### Problem requirements
A verbatim repeat of the lines below is required, with the pictures removed.

========================

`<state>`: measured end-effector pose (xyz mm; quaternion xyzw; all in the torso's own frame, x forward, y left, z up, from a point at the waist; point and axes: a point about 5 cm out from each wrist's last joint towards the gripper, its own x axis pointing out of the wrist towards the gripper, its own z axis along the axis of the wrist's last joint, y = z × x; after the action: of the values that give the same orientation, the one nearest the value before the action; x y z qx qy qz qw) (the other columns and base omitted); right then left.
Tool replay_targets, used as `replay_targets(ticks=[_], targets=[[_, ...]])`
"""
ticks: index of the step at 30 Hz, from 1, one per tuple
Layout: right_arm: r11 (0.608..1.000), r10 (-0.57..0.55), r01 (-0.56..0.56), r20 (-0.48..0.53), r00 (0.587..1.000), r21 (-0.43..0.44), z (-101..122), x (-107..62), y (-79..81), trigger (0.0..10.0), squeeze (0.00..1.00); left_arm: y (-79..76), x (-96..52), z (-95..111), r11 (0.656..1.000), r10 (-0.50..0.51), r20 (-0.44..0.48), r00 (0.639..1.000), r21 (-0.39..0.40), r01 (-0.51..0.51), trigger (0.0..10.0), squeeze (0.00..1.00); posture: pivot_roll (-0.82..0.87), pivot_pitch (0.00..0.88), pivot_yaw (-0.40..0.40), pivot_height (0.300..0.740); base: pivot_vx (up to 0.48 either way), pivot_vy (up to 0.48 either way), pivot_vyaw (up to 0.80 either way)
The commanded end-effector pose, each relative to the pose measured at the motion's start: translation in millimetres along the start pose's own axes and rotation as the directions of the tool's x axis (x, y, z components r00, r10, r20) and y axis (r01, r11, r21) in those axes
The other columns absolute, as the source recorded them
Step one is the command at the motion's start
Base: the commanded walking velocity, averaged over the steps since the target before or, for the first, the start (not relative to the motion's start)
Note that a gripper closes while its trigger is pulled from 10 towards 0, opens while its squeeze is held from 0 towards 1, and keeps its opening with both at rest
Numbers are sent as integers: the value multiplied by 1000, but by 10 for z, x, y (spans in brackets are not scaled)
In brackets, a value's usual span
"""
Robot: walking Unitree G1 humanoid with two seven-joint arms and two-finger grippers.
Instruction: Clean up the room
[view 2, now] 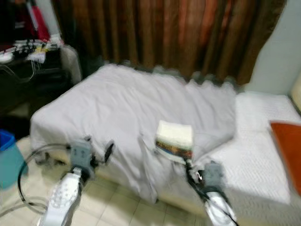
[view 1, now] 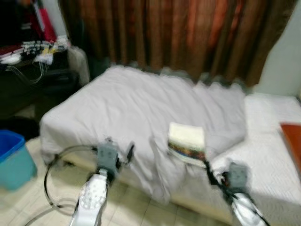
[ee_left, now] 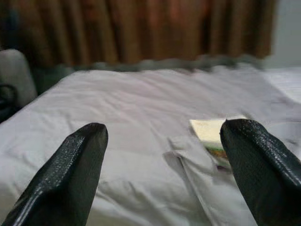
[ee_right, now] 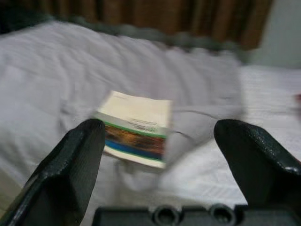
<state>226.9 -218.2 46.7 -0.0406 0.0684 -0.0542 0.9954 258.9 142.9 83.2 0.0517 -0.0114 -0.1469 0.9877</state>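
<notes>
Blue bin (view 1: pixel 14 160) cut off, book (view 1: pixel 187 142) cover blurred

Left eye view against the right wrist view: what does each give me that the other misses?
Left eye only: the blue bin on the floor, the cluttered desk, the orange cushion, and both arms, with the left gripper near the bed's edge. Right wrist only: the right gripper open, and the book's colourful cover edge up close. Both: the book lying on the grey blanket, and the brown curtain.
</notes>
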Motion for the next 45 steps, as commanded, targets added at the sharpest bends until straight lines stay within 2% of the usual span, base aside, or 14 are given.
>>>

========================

### Solution for this task
`<state>`: measured end-effector pose (xyz mm; quaternion xyzw; all in the torso's own frame, x forward, y left, z up, from a point at the waist; point and axes: a point about 5 cm out from each wrist's last joint towards the gripper, its own x axis pointing out of the wrist towards the gripper, its own z axis along the axis of the wrist's last joint, y = z × x; after the action: of the values that give the same orientation, the one nearest the value before the action; x y z qx qy qz qw) (the other columns and base omitted); right then left.
Tool replay_targets, used as `replay_targets(ticks=[_], targets=[[_, ...]])`
"""
ticks: index of the step at 30 Hz, from 1, one per tuple
Layout: right_arm: r11 (0.608..1.000), r10 (-0.57..0.55), r01 (-0.56..0.56), r20 (-0.48..0.53), r00 (0.587..1.000), r21 (-0.43..0.44), z (-101..122), x (-107..62), y (-79..81), trigger (0.0..10.0), squeeze (0.00..1.00); left_arm: y (-79..76), x (-96..52), z (-95..111), r11 (0.656..1.000), r10 (-0.50..0.51), r20 (-0.44..0.48), r00 (0.639..1.000), r21 (-0.39..0.40), r01 (-0.51..0.51), trigger (0.0..10.0), squeeze (0.00..1.00); posture: pivot_roll (-0.82..0.87), pivot_pitch (0.00..0.88), pivot_yaw (-0.40..0.40), pivot_height (0.300..0.740); base: pivot_vx (up to 0.48 either way), pivot_vy (up to 0.48 either way), pivot_vyaw (up to 0.80 either way)
The commanded end-effector pose, each relative to the pose measured at the motion's start: translation in millimetres along the start pose's own axes and rotation as the directions of the tool's x axis (x, y, z components r00, r10, r20) and y axis (r01, r11, r21) in those axes
The other columns absolute, as the source recorded them
Step one is the command at the motion's start
Base: the commanded walking velocity, averaged over the steps since the target before or, for the first, the start (not relative to the motion's start)
Note that a gripper closes while its trigger is pulled from 10 towards 0, opens while its squeeze is held from 0 towards 1, and keeps its opening with both at rest
Numbers are sent as integers: the value multiplied by 1000, but by 10 for z, x, y (spans in brackets are not scaled)
In brackets, a value's usual span
"""
Robot: walking Unitree G1 humanoid with two seven-joint arms and two-finger grippers.
Instruction: Clean up the room
[view 2, now] 
[view 1, now] 
[ee_left, now] 
[ee_right, now] 
<state>226.9 -218.2 46.7 -0.0406 0.0684 -0.0542 0.9954 258.9 142.9 83.2 0.0517 -0.0114 -0.1469 0.9877</state>
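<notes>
Blue bin (view 1: pixel 14 160) cut off, book (view 1: pixel 187 142) cover blurred

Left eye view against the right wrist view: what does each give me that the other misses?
Left eye only: the blue bin on the floor, the cluttered desk, the orange cushion, and both arms, with the left gripper near the bed's edge. Right wrist only: the right gripper open, and the book's colourful cover edge up close. Both: the book lying on the grey blanket, and the brown curtain.
</notes>
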Motion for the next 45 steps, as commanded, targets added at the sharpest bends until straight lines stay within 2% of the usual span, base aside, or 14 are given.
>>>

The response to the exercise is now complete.